The inflammatory microenvironment comprises invasive pathogens, damaged cells and vasculature, infiltrating immune cells, danger signals, such as pathogen-associated molecular patterns and endogenous tissue damage-associated molecular patterns, and a plethora of pro-inflammatory molecules, such as cytokines, chemokines, enzymes, leukotrienes and eicosanoids. In particular, reactive oxygen and nitrogen species (RONS) can activate Toll-like-receptor-mediated nuclear factor-κB (NF-κB) and interferon regulatory factor pathways during inflammation. Localized inflammation induces the activation of microvascular endothelial cells, causing changes in vascular permeability to promote leukocyte homing, such as neutrophil adhesion and transmigration, as well as activation of platelets and monocytes. Nanoparticles can accumulate in the inflammatory microenvironment owing to the enhanced permeability and retention (EPR) effect, transcytosis or nanomaterials-induced endothelial leakiness (NanoEL). COX2, cyclooxygenase 2; HMGB1, high-mobility group box 1; IL-1β, interleukin-1β; IL-6, interleukin-6; PGE2, prostaglandin E2; TNF, tumour necrosis factor.
Fig. 3
Fig. 3. Scavenging strategies to modulate inflammation.
In the early stage of inflammation, pathogen-associated molecular patterns (PAMPs) and endogenous tissue damage-associated molecular patterns (DAMPs) are released from injured cells. Reactive oxygen and nitrogen species (RONS), cell-free nucleic acids (cfNAs) and PAMPs or DAMPs can induce an inflammatory response and the recruitment of immune cells. a | RONS scavengers, such as artificial selenoenzymes and catalytic nanomaterials. b | cfNA scavengers, such as nucleic-acid-binding polymers, fibres and particles, can reduce the level of RONS and cfNAs in PAMPs or DAMPs and attenuate inflammation development.
Fig. 4
Fig. 4. Blockage strategies to modulate inflammation.

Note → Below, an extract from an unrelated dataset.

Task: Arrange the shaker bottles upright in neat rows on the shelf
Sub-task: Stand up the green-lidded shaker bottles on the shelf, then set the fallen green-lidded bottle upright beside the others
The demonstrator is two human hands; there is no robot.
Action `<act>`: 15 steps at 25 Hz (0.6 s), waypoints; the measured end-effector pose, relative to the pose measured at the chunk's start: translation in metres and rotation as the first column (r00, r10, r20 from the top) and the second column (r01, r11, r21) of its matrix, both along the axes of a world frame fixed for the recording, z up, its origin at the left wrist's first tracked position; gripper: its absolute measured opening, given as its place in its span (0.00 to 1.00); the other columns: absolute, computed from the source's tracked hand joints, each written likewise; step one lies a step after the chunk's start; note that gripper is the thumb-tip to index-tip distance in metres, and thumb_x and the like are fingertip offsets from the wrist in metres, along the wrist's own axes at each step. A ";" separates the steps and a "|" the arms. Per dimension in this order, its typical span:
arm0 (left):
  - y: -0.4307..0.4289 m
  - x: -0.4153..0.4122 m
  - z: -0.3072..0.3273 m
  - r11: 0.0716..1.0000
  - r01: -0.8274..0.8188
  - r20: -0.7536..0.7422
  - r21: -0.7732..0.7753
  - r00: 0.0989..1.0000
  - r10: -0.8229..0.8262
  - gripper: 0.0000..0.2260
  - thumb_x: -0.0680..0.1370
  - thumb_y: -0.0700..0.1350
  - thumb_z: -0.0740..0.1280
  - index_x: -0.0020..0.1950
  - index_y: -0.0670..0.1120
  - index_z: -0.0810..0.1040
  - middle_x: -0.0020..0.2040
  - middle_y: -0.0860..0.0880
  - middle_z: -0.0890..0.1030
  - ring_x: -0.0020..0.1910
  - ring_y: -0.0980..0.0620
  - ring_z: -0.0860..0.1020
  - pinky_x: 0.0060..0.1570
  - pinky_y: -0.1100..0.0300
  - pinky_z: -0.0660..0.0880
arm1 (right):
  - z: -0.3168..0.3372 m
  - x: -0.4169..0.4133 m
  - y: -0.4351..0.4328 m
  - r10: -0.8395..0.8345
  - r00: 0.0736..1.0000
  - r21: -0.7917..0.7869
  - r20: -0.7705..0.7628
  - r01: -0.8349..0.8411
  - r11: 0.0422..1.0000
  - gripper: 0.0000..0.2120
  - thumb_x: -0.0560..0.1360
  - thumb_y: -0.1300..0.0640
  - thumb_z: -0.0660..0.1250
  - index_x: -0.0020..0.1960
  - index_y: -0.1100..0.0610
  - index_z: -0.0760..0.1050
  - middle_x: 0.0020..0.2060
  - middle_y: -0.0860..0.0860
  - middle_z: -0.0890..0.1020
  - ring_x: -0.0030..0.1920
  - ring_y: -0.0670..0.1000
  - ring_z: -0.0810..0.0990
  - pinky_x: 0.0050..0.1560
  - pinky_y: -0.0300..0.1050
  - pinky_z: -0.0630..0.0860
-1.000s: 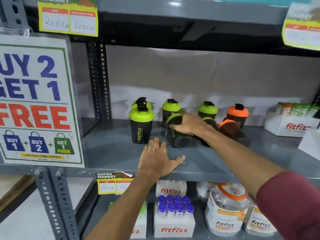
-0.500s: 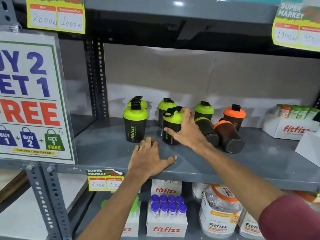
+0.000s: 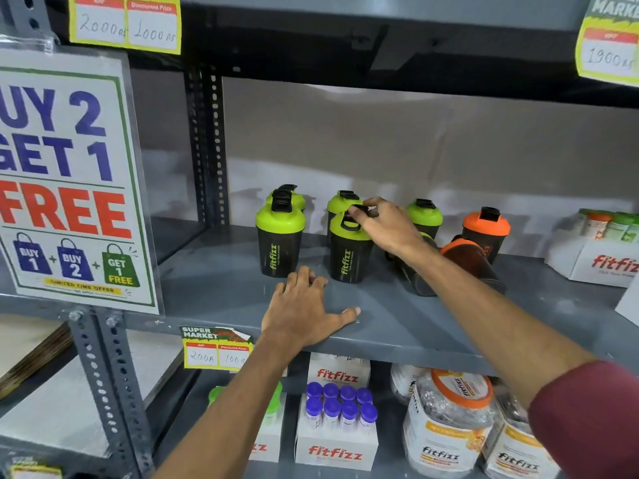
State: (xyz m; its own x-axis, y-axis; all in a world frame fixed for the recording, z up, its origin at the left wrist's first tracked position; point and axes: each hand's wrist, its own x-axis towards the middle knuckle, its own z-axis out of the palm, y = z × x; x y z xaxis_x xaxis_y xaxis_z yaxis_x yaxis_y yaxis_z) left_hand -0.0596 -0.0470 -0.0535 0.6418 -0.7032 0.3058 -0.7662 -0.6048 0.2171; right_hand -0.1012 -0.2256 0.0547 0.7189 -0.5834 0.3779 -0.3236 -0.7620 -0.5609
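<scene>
Green-lidded black plastic shaker bottle (image 3: 350, 252), lying tilted a second ago, now stands upright on the grey metal shelf (image 3: 397, 316), front row. The right hand (image 3: 387, 224) pinches its black cap (glossy, cylindrical body); the left hand (image 3: 304, 312) rests flat, holding nothing. Two bottles lie fallen beside.

I count six green-lidded shakers (image 3: 280, 236), two orange-lidded shakers (image 3: 485, 226), eight purple-capped tubes (image 3: 340, 404), three price tags (image 3: 125, 24).
</scene>
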 end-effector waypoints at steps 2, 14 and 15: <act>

In the middle stage of inflammation, immune cells are recruited to the inflammatory site, generating excessive pro-inflammatory cytokines and inducing severe inflammation. a | Anionic biomaterials, such as linear polymers, dendritic polymers and nanomaterials, can block the interaction between L-selectins on leukocytes and L-selectin ligands on the endothelium, or P-selectin on the endothelium and P-selectin ligands on leukocytes, to inhibit the migration of immune cells to the inflammation sites. b | Toll-like receptor (TLR) antagonists can be applied to block the activation of TLRs on immune cells to prevent the activation of immune cells.
Fig. 5
Fig. 5. Delivery strategies to modulate inflammation.

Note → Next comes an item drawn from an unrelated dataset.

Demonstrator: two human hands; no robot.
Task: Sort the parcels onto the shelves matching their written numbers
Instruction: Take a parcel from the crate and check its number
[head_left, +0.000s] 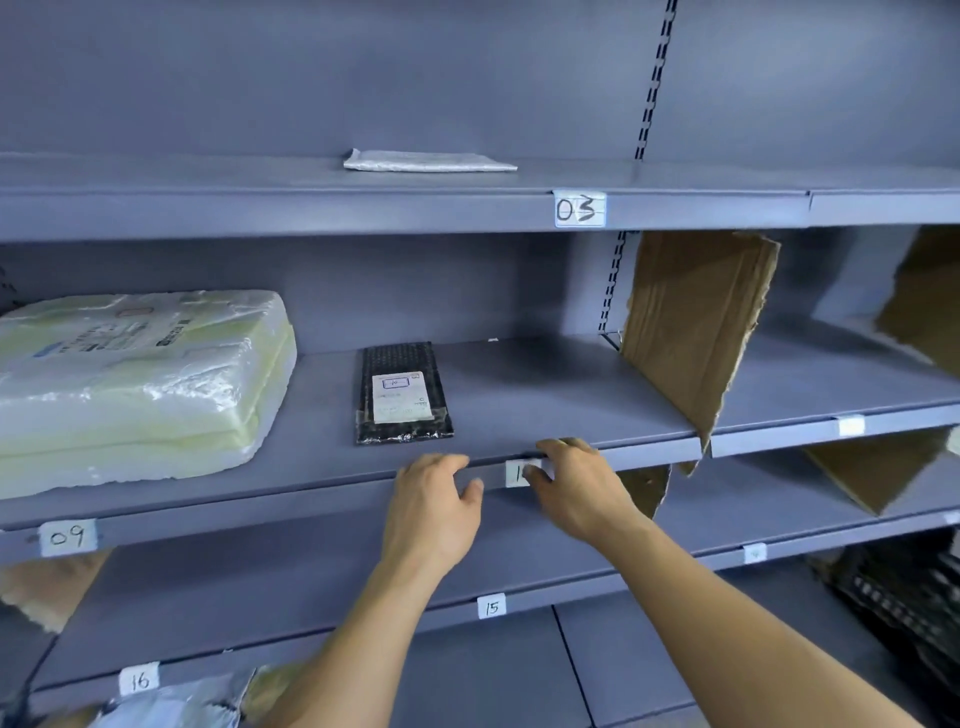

In the final stage of uncontrolled inflammation, an excess of immune cells produces an inflammatory response, which can result in a cytokine storm. Biomaterials can be applied as drug delivery platforms, in particular, as nanocarriers, to extracellularly or intracellularly deliver therapeutic agents to the inflammatory sites through the enhanced permeability and retention effect, transcytosis or nanomaterials-induced endothelial leakiness.
Fig. 6
Fig. 6. Anti-inflammatory biomaterials design.

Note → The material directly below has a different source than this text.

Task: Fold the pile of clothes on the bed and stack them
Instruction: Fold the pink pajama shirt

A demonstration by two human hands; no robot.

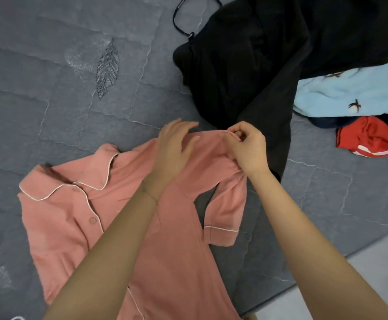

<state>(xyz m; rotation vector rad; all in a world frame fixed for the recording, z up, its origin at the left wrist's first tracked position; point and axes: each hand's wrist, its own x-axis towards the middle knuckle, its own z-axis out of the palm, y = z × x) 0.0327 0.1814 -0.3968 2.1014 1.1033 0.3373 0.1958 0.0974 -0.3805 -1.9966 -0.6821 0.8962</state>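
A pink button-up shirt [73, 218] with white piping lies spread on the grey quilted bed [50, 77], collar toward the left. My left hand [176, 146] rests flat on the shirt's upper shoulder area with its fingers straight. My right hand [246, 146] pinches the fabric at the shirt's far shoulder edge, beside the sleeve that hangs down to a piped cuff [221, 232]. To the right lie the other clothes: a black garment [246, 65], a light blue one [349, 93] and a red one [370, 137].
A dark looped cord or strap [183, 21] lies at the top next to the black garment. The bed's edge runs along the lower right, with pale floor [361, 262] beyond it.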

a | Inflammation is a highly dynamic process, exemplified here by the development of sepsis. Sepsis is characterized by an intricate interplay of pro-inflammatory and anti-inflammatory responses. An optimal anti-inflammatory therapy should, therefore, adapt to the progression of inflammation. b | Various parameters of biomaterials can be designed for scavenging, blockage and delivery strategies for inflammation modulation. Composition, size, shape, charge and mechanical compliance affect the behaviour of the biomaterial in vitro and in vivo, including tissue distribution, trafficking and cellular interactions. The mechanical compliance of biomaterials, whether as scaffold to interact with leukocytes or as a nanoparticulate injectable to interact with cells and tissues, is also relevant. Finally, biomaterials can play a passive or active role in inflammation-modulation strategies. DAMP, damage-associated molecular pattern; GSH, glutathione; IL-1β, interleukin-1β; IL-6, interleukin-6; mtDNA, mitochondrial DNA; NET, neutrophil extracellular trap; ΝF-κB, nuclear factor-κB; PAMP, pathogen-associated molecular pattern; RONS, reactive oxygen and nitrogen species; ROS, reactive oxygen species; TNF, tumour necrosis factor.